DIRECTIONS: Retype the listing exactly as it stands, and keep every image out.

_ _ _ _ _ _ _

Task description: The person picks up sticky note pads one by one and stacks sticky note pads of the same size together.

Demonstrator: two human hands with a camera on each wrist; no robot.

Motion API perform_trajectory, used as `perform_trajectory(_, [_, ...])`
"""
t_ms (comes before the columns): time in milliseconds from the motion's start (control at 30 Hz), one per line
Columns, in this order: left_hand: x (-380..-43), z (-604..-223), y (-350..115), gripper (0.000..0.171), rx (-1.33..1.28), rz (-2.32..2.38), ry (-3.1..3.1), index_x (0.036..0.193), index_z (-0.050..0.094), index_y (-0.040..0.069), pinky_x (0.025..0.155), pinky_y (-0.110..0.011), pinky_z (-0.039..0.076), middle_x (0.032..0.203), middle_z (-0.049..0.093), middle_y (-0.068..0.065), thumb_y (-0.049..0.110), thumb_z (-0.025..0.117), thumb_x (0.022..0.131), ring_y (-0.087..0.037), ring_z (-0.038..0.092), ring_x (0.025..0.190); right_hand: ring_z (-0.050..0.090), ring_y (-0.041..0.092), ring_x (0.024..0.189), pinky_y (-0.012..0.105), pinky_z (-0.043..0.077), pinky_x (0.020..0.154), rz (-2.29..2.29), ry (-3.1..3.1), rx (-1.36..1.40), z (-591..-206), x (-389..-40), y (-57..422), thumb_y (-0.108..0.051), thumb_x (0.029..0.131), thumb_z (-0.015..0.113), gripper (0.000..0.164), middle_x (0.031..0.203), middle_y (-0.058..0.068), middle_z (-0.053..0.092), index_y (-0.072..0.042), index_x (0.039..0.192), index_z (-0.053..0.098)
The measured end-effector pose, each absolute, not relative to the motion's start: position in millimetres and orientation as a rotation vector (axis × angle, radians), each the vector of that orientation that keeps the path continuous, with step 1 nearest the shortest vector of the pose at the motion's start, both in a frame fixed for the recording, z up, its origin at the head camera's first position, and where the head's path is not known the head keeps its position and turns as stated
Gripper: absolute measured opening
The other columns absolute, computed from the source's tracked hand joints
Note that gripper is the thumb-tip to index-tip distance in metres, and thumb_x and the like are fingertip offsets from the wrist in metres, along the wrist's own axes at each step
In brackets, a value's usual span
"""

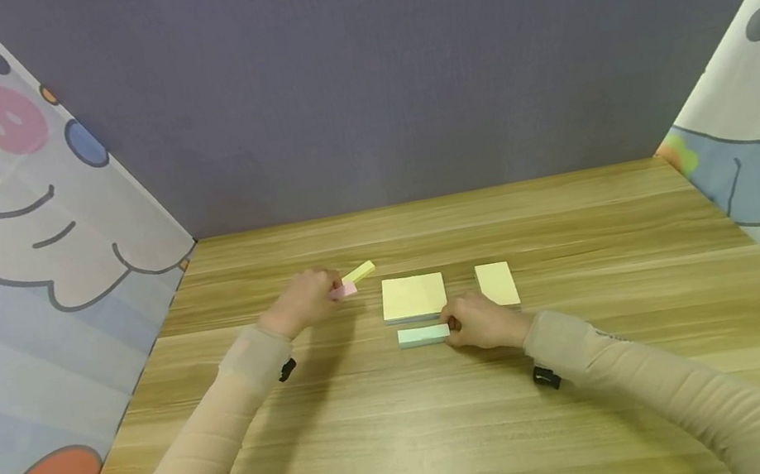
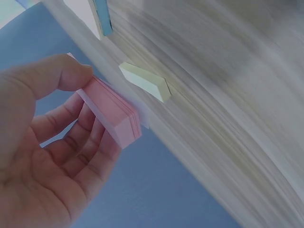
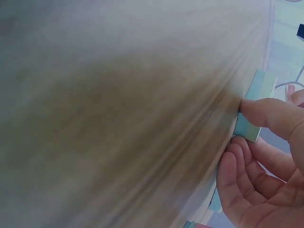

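My left hand (image 1: 302,300) pinches a narrow pink sticky-note pad (image 2: 110,110) between thumb and fingers. Just beyond it on the table lies a narrow yellow sticky-note pad (image 1: 360,272), set at a slant. With thumb and fingertips, my right hand (image 1: 483,322) grips the right end of a narrow green sticky-note pad (image 1: 421,336), the thumb showing against its side in the right wrist view. This green pad lies right in front of a wide stack of yellow sticky notes (image 1: 413,296), parallel to its near edge.
A smaller yellow sticky-note stack (image 1: 497,283) stands just behind my right hand. All of it is on a wood-grain table (image 1: 414,441). A grey-blue panel (image 1: 398,74) rises at the back edge, with cartoon-print curtains (image 1: 1,317) on both sides.
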State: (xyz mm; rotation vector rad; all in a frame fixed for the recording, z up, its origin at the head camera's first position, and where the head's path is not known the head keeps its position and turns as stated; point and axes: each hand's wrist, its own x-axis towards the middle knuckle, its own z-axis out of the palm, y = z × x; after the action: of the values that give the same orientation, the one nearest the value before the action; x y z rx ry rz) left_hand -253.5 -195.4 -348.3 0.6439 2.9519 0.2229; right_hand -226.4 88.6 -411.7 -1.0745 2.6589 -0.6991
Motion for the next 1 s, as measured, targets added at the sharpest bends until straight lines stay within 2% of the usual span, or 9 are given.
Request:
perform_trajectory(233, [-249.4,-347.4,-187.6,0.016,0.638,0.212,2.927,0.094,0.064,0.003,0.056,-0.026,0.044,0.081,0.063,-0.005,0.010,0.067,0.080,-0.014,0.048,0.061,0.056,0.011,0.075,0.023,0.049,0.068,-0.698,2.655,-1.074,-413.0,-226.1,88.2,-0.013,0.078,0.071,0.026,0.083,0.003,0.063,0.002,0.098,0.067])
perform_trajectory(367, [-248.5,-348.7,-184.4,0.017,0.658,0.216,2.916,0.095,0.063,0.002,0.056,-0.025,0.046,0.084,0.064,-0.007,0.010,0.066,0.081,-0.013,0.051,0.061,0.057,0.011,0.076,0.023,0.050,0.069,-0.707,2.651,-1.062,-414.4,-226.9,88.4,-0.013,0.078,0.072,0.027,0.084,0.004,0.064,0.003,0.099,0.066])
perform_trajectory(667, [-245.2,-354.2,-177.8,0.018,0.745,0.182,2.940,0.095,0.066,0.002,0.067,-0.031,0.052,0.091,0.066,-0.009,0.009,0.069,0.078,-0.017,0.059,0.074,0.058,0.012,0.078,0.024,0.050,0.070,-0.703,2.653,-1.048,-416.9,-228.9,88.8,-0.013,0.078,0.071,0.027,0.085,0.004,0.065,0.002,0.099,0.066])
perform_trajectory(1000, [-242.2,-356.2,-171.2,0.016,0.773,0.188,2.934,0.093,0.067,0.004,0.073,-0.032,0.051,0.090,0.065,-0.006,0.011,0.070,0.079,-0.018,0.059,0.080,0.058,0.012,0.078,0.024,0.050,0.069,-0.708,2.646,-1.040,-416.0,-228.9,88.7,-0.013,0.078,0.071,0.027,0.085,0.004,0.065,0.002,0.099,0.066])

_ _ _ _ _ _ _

SOLUTION TO THE EXERCISE:
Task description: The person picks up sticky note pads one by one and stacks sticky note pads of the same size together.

Demonstrator: two human hands with a camera on each wrist; no robot.

Motion API perform_trajectory, used as `perform_trajectory(_, [_, ...])`
"""
t_ms (comes before the columns): time in milliseconds from the motion's start (control at 30 Hz), one per line
Columns, in this order: left_hand: x (-380..-43), z (-604..-223), y (-350..115), gripper (0.000..0.171), rx (-1.33..1.28), rz (-2.32..2.38), ry (-3.1..3.1), index_x (0.036..0.193), index_z (-0.050..0.094), index_y (-0.040..0.069), pinky_x (0.025..0.155), pinky_y (-0.110..0.011), pinky_z (-0.039..0.076), middle_x (0.032..0.203), middle_z (-0.049..0.093), middle_y (-0.068..0.065), thumb_y (-0.049..0.110), thumb_z (-0.025..0.117), thumb_x (0.022..0.131), ring_y (-0.087..0.037), ring_z (-0.038..0.092), ring_x (0.025..0.190); right_hand: ring_z (-0.050..0.090), ring_y (-0.041..0.092), ring_x (0.024..0.189), pinky_y (-0.012..0.105), pinky_z (-0.043..0.077), pinky_x (0.020..0.154), rz (-2.29..2.29), ry (-3.1..3.1), rx (-1.36..1.40), z (-591..-206), x (-389..-40), y (-57..422), thumb_y (-0.108..0.051), thumb_x (0.029..0.131), thumb_z (-0.015..0.113), gripper (0.000..0.164), middle_x (0.031..0.203), middle_y (-0.058..0.068), middle_z (-0.053..0.092), index_y (-0.072..0.042), index_x (0.039..0.192), index_z (-0.053..0.098)
The measured end-effector pose, each absolute, not relative to the motion's start: position in millimetres and orientation as a rotation vector (axis × angle, radians), each the vector of that orientation that keeps the path continuous, with step 1 nearest the shortest vector of the pose at the motion's start, both in a frame fixed for the recording, z up, its origin at the head camera's first position, and where the head's path is not known the head keeps its position and turns as stated
Gripper: absolute measured opening
The other columns absolute, computed from the source's tracked hand joints
Note that gripper is the thumb-tip to index-tip distance in metres, and thumb_x and the like are fingertip offsets from the wrist in metres, along the wrist's own axes at each step
In brackets, a value's usual span
"""


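My left hand (image 1: 302,300) pinches a narrow pink sticky-note pad (image 2: 110,110) between thumb and fingers. Just beyond it on the table lies a narrow yellow sticky-note pad (image 1: 360,272), set at a slant. With thumb and fingertips, my right hand (image 1: 483,322) grips the right end of a narrow green sticky-note pad (image 1: 421,336), the thumb showing against its side in the right wrist view. This green pad lies right in front of a wide stack of yellow sticky notes (image 1: 413,296), parallel to its near edge.
A smaller yellow sticky-note stack (image 1: 497,283) stands just behind my right hand. All of it is on a wood-grain table (image 1: 414,441). A grey-blue panel (image 1: 398,74) rises at the back edge, with cartoon-print curtains (image 1: 1,317) on both sides.
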State: (xyz mm; rotation vector rad; all in a frame fixed for the recording, z up, its origin at the head camera's first position, and where the head's path is not known the head keeps its position and turns as stated; point and axes: each hand's wrist, its own x-axis towards the middle knuckle, its own z-axis out of the palm, y = z × x; after the action: of the values that give the same orientation, the one nearest the value before the action; x y z rx ry rz) left_hand -253.5 -195.4 -348.3 0.6439 2.9519 0.2229; right_hand -226.4 88.6 -411.7 -1.0745 2.6589 -0.6991
Motion for the next 1 s, as measured, targets added at the sharpest bends until straight lines stay within 2% of the usual span, or 9 are given.
Request:
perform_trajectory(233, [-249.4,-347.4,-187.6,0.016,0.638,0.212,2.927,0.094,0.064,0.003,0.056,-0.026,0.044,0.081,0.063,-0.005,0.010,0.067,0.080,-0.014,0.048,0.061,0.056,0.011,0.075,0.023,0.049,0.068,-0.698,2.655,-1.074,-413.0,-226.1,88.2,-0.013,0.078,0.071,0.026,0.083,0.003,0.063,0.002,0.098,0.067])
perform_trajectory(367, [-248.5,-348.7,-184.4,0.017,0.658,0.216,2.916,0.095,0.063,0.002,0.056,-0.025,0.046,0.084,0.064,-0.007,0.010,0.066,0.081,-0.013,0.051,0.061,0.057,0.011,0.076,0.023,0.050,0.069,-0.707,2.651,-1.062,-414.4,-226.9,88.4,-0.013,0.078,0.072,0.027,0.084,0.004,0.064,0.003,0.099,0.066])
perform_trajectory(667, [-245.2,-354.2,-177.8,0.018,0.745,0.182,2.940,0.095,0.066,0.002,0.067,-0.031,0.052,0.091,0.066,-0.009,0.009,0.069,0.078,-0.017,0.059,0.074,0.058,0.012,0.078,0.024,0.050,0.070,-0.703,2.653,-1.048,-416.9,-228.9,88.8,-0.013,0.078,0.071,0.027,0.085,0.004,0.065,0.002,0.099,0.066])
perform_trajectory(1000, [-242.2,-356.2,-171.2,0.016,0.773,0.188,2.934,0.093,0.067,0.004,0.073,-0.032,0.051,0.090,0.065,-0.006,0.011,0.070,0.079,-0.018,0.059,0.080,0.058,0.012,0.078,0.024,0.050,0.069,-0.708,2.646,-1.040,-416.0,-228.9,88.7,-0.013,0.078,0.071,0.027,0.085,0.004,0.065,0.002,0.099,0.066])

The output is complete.